**Exercise description:**
Line by line, output the data that follows exactly as written.

[Start of Attachment]

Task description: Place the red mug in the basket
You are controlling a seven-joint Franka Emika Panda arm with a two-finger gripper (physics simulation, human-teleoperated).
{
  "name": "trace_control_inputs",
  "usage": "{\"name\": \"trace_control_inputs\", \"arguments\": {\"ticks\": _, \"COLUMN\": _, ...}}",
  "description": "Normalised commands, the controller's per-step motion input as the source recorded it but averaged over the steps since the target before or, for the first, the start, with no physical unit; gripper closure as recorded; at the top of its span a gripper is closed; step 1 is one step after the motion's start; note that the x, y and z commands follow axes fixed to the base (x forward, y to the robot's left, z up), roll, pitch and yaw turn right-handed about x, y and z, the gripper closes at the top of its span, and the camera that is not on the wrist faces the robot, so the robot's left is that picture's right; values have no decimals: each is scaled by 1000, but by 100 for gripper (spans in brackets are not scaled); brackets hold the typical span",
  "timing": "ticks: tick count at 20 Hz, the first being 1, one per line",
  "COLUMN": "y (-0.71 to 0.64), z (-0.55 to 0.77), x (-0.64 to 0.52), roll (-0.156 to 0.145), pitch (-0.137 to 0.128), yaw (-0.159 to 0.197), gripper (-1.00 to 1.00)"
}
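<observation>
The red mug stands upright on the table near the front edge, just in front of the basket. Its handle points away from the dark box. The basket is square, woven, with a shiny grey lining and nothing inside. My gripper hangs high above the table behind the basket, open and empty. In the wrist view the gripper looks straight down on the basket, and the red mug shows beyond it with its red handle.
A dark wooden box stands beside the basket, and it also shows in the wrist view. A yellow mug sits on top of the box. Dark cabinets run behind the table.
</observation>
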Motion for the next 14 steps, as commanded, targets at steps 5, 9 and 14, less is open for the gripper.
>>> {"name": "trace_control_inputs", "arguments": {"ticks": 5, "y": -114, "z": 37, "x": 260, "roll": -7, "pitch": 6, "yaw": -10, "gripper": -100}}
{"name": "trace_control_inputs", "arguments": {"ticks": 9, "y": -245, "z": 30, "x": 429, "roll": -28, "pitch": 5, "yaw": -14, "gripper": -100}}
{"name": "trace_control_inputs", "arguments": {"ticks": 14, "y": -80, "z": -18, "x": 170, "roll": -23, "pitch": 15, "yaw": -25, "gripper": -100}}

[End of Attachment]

**Answer to this problem:**
Task description: Place the red mug in the basket
You are controlling a seven-joint Franka Emika Panda arm with a two-finger gripper (physics simulation, human-teleoperated).
{
  "name": "trace_control_inputs",
  "usage": "{\"name\": \"trace_control_inputs\", \"arguments\": {\"ticks\": _, \"COLUMN\": _, ...}}",
  "description": "Normalised commands, the controller's per-step motion input as the source recorded it but averaged over the steps since the target before or, for the first, the start, with no physical unit; gripper closure as recorded; at the top of its span a gripper is closed; step 1 is one step after the motion's start; note that the x, y and z commands follow axes fixed to the base (x forward, y to the robot's left, z up), roll, pitch and yaw turn right-handed about x, y and z, the gripper closes at the top of its span, and the camera that is not on the wrist faces the robot, so the robot's left is that picture's right; values have no decimals: each is scaled by 1000, but by 100 for gripper (spans in brackets are not scaled); brackets hold the typical span",
  "timing": "ticks: tick count at 20 Hz, the first being 1, one per line",
  "COLUMN": "y (-0.71 to 0.64), z (-0.55 to 0.77), x (-0.64 to 0.52), roll (-0.156 to 0.145), pitch (-0.137 to 0.128), yaw (-0.159 to 0.197), gripper (-1.00 to 1.00)"
}
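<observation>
The red mug stands upright on the table near the front edge, just in front of the basket. Its handle points away from the dark box. The basket is square, woven, with a shiny grey lining and nothing inside. My gripper hangs high above the table behind the basket, open and empty. In the wrist view the gripper looks straight down on the basket, and the red mug shows beyond it with its red handle.
A dark wooden box stands beside the basket, and it also shows in the wrist view. A yellow mug sits on top of the box. Dark cabinets run behind the table.
</observation>
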Motion for the next 14 steps, as commanded, targets at steps 5, 9 and 14, less is open for the gripper.
>>> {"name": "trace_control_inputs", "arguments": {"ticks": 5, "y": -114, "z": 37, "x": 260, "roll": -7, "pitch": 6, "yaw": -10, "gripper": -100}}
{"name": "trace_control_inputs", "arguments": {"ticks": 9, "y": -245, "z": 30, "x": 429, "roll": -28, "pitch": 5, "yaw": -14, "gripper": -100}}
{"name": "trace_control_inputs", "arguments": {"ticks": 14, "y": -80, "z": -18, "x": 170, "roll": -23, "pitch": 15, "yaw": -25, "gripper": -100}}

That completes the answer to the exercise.